*** Records for processing

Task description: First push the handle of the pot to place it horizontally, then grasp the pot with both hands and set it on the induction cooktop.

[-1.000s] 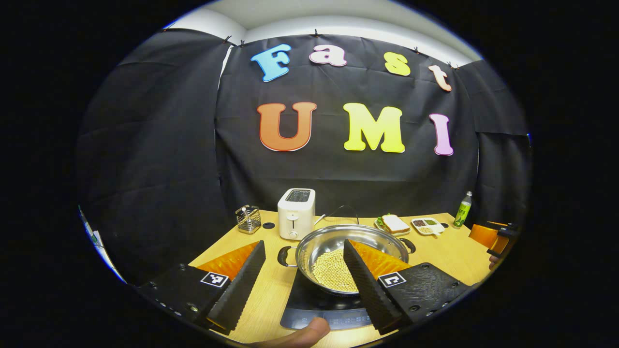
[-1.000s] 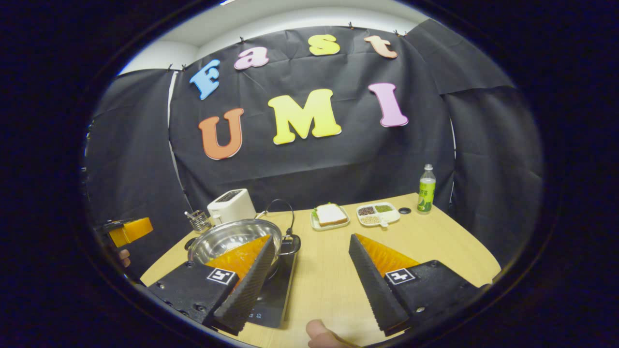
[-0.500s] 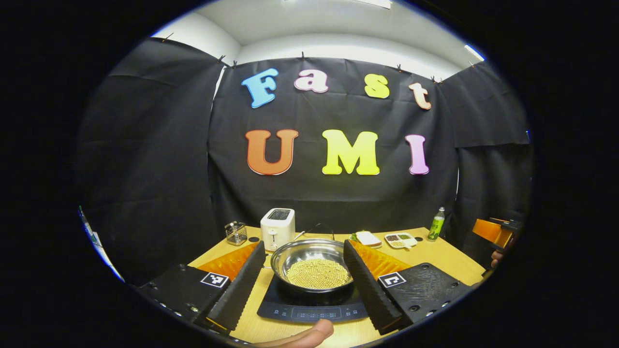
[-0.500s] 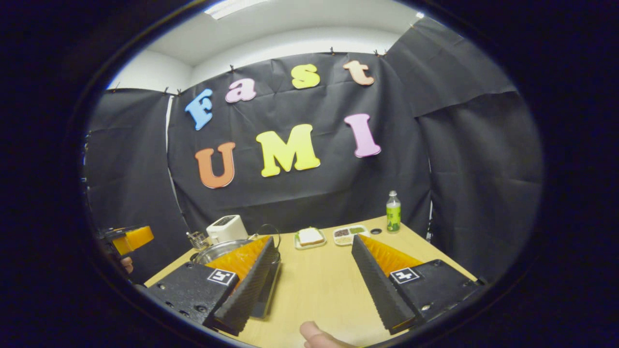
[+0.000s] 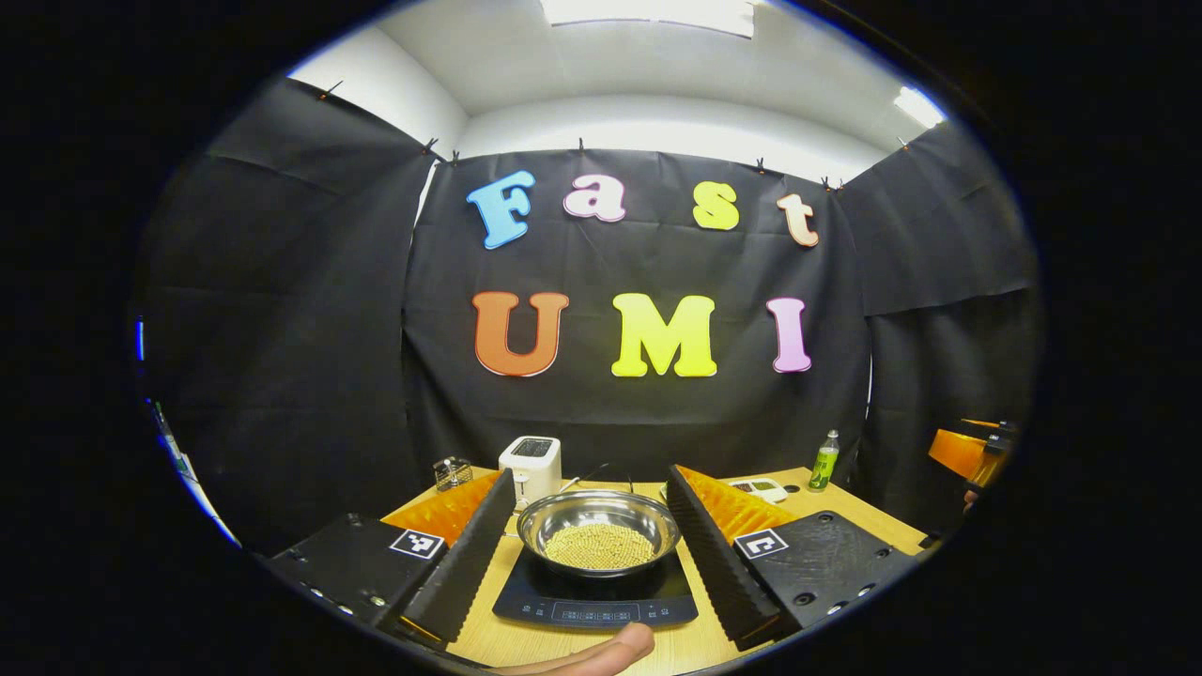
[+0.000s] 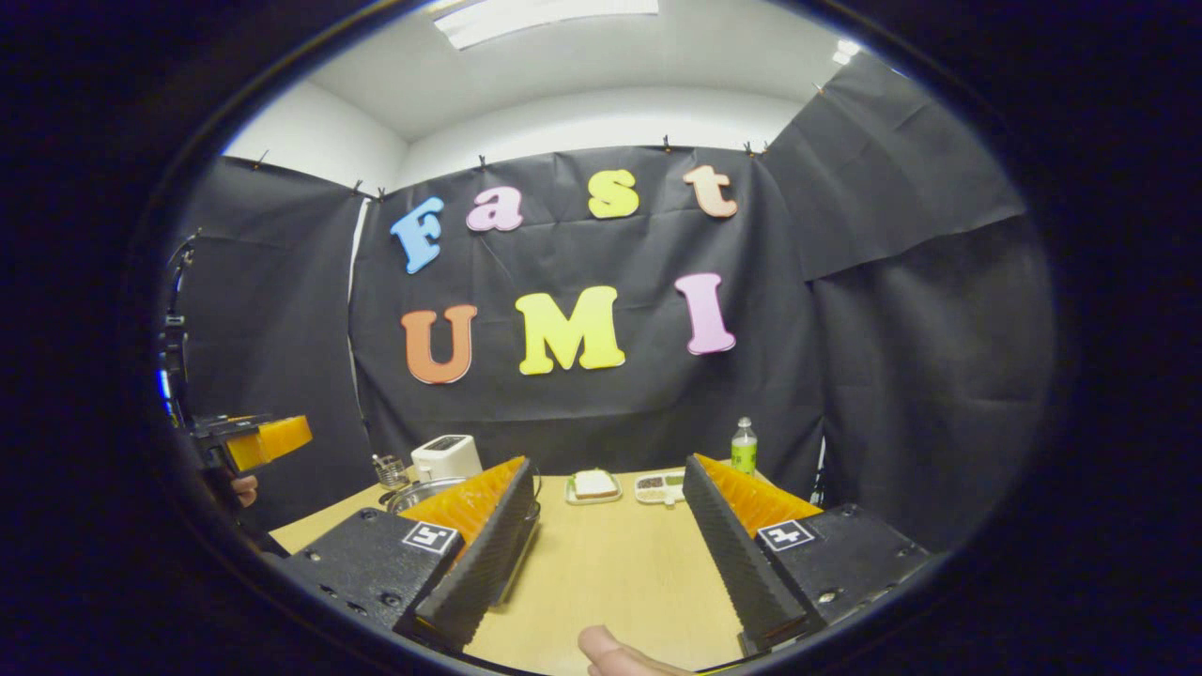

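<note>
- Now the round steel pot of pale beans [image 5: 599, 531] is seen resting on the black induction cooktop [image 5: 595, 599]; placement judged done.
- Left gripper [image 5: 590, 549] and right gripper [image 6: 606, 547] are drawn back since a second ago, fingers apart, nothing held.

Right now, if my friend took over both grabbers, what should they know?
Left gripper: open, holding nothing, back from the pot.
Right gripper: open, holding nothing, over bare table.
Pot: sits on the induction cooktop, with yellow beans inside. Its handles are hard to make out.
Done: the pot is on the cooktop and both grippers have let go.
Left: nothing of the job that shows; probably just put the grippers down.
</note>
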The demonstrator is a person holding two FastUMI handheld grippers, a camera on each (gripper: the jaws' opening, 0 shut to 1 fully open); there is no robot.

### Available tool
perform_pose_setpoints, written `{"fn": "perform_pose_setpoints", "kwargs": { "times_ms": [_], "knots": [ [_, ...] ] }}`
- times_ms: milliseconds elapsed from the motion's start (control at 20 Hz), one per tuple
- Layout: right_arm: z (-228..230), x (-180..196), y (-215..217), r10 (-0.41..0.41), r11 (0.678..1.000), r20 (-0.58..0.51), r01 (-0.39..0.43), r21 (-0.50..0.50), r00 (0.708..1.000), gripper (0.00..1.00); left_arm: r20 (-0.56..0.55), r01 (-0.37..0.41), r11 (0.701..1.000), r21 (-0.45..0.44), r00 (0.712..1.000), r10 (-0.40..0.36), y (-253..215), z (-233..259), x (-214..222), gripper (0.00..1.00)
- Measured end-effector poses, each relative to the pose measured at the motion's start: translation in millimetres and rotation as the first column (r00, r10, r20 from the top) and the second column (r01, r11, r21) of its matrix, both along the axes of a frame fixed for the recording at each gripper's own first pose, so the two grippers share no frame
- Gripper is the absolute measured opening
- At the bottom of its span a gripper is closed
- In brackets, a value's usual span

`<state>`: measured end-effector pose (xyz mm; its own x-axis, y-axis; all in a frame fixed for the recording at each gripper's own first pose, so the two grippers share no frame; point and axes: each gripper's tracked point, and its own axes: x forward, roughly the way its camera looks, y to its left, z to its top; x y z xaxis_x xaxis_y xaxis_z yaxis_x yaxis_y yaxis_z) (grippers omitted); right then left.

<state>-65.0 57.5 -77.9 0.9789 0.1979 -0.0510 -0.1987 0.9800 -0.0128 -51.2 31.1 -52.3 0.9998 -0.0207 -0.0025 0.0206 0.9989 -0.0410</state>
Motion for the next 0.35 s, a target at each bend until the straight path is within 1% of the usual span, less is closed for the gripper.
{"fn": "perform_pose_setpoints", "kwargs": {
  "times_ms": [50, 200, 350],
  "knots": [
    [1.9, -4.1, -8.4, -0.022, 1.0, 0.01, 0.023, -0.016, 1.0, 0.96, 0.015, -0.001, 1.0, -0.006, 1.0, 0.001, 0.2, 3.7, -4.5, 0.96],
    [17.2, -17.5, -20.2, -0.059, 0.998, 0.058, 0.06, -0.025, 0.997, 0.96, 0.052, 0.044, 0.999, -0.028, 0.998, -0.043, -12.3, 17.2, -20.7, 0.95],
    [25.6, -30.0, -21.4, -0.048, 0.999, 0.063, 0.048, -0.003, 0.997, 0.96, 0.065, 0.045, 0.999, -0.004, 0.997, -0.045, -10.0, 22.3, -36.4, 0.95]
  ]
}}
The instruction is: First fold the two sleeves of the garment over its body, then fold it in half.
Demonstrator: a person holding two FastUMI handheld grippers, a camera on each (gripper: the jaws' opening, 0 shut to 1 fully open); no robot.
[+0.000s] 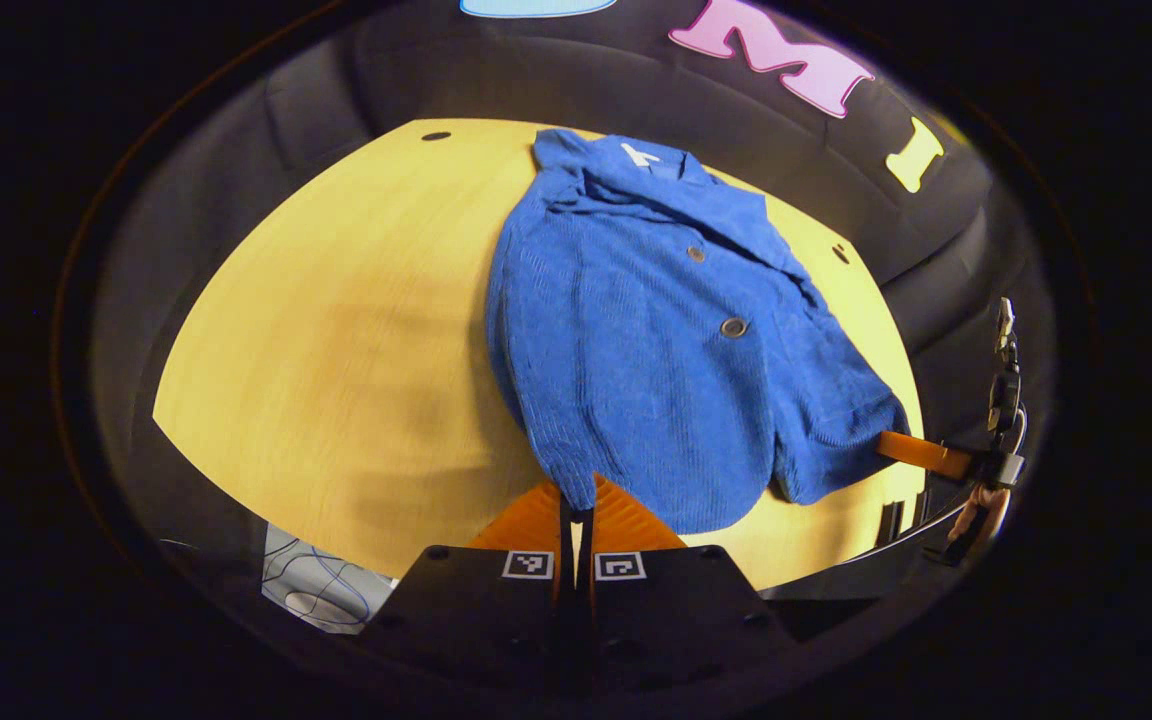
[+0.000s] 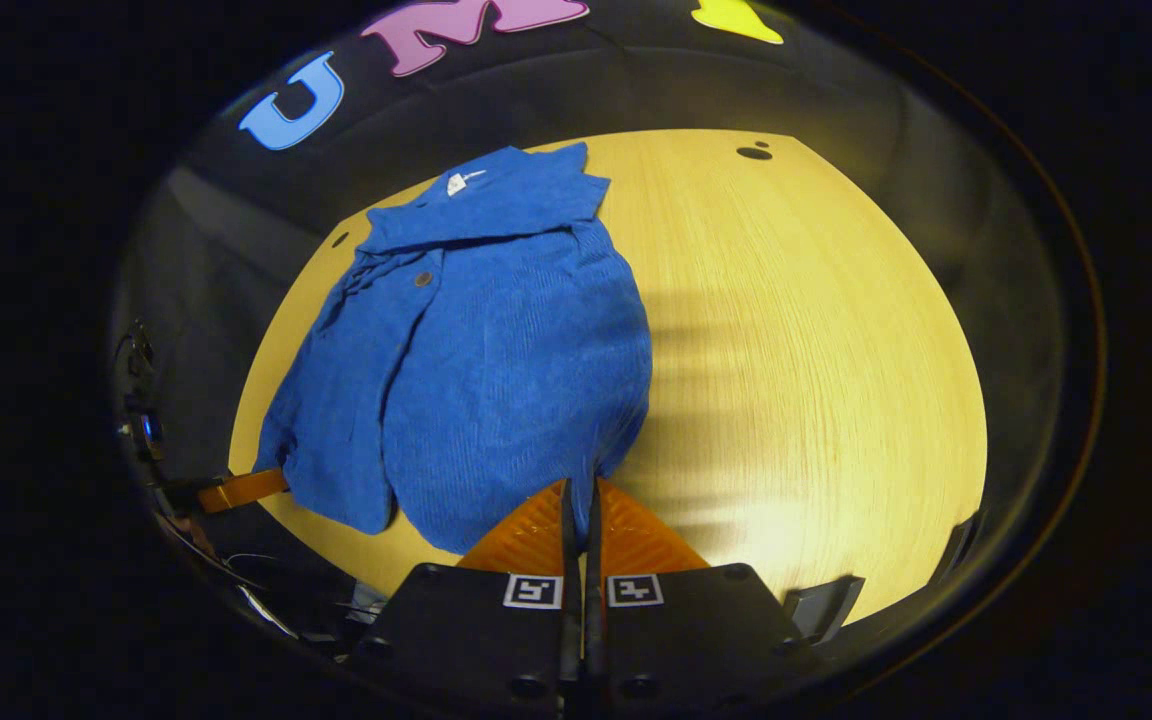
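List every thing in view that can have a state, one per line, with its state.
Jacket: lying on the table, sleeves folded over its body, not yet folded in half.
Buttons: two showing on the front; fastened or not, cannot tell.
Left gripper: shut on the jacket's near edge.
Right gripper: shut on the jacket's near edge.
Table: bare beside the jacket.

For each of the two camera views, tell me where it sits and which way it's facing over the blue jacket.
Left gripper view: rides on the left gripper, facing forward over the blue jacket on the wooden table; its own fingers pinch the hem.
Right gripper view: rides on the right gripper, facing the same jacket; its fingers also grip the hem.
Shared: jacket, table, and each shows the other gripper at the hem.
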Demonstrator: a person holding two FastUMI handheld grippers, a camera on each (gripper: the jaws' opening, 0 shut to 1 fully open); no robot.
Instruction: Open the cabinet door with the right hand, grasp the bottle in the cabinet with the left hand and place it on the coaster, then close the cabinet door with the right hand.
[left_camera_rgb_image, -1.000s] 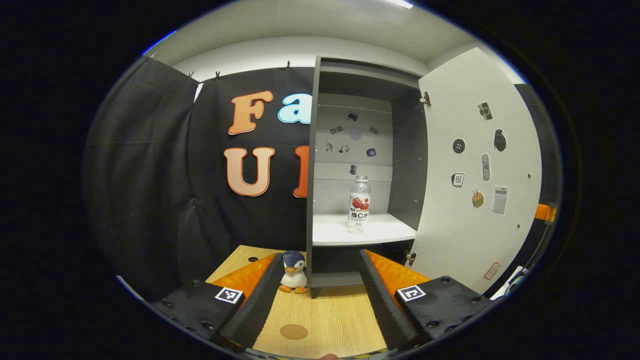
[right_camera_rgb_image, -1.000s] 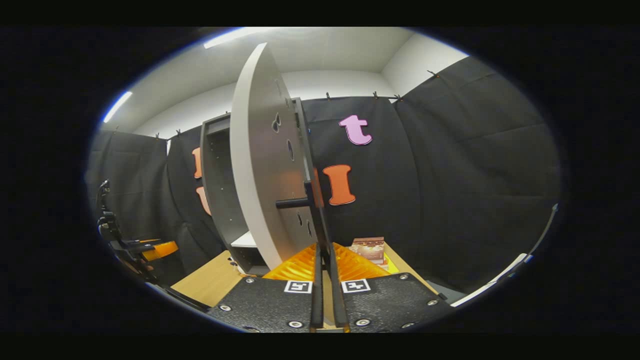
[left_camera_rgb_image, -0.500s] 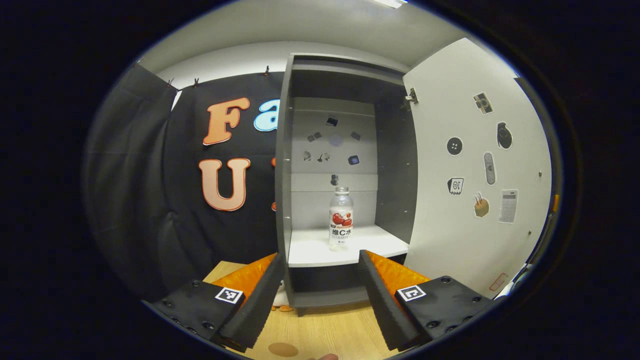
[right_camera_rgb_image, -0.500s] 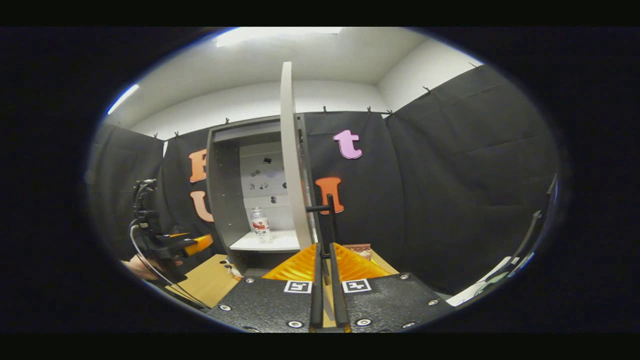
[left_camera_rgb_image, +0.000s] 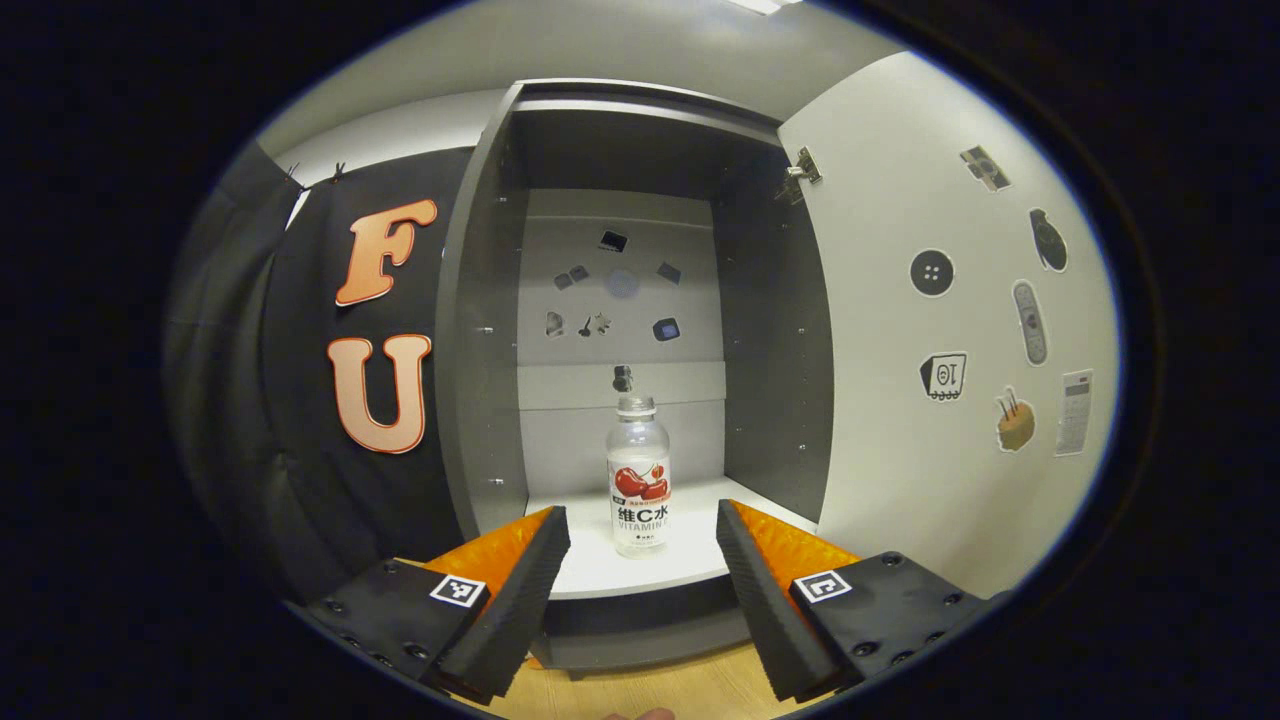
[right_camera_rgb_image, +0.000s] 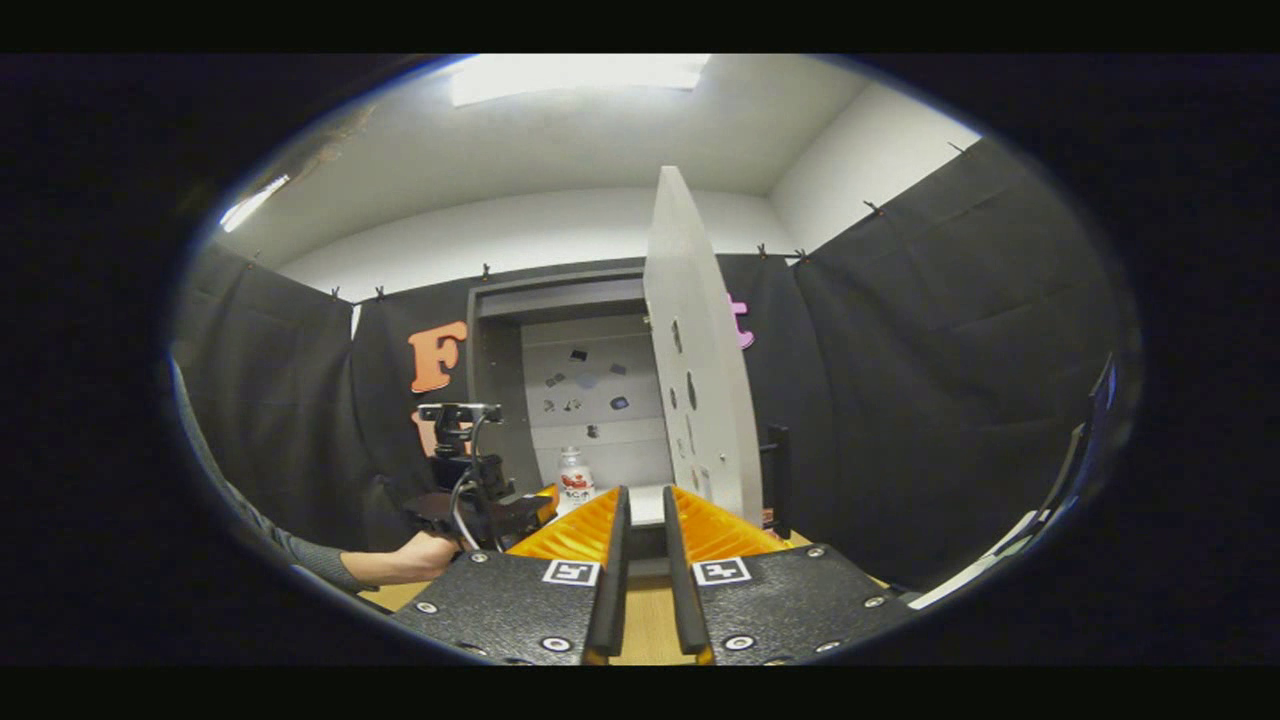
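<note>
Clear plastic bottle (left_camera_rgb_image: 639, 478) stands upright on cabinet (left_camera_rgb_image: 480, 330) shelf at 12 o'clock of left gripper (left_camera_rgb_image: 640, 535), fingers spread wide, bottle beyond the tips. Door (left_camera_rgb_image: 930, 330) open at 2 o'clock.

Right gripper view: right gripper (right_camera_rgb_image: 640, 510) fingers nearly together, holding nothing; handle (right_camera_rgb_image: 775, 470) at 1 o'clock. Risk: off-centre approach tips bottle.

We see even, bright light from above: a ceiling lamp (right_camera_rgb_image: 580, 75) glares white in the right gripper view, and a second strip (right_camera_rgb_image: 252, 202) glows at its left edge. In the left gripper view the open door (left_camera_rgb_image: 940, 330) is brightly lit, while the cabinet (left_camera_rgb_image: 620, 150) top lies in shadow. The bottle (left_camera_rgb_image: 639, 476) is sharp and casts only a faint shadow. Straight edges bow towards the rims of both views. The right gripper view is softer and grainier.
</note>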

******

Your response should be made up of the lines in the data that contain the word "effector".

- Measured end-effector poses, each relative to the pose measured at the motion's start: translation in millimetres and rotation as the first column (r00, r10, r20 from the top) and the second column (r01, r11, r21) of its matrix, both along the axes of a frame fixed for the recording at each gripper's own first pose, so the two grippers share no frame
`<state>`: measured end-effector pose (xyz mm; its own x-axis, y-axis; all in a frame fixed for the recording at each gripper's own first pose, so the two grippers share no frame; point and axes: each gripper's tracked point, and its own axes: x forward, roughly the way its camera looks, y to its left, z to its top; x y z xaxis_x xaxis_y xaxis_z yaxis_x yaxis_y yaxis_z) (grippers omitted); right then left.

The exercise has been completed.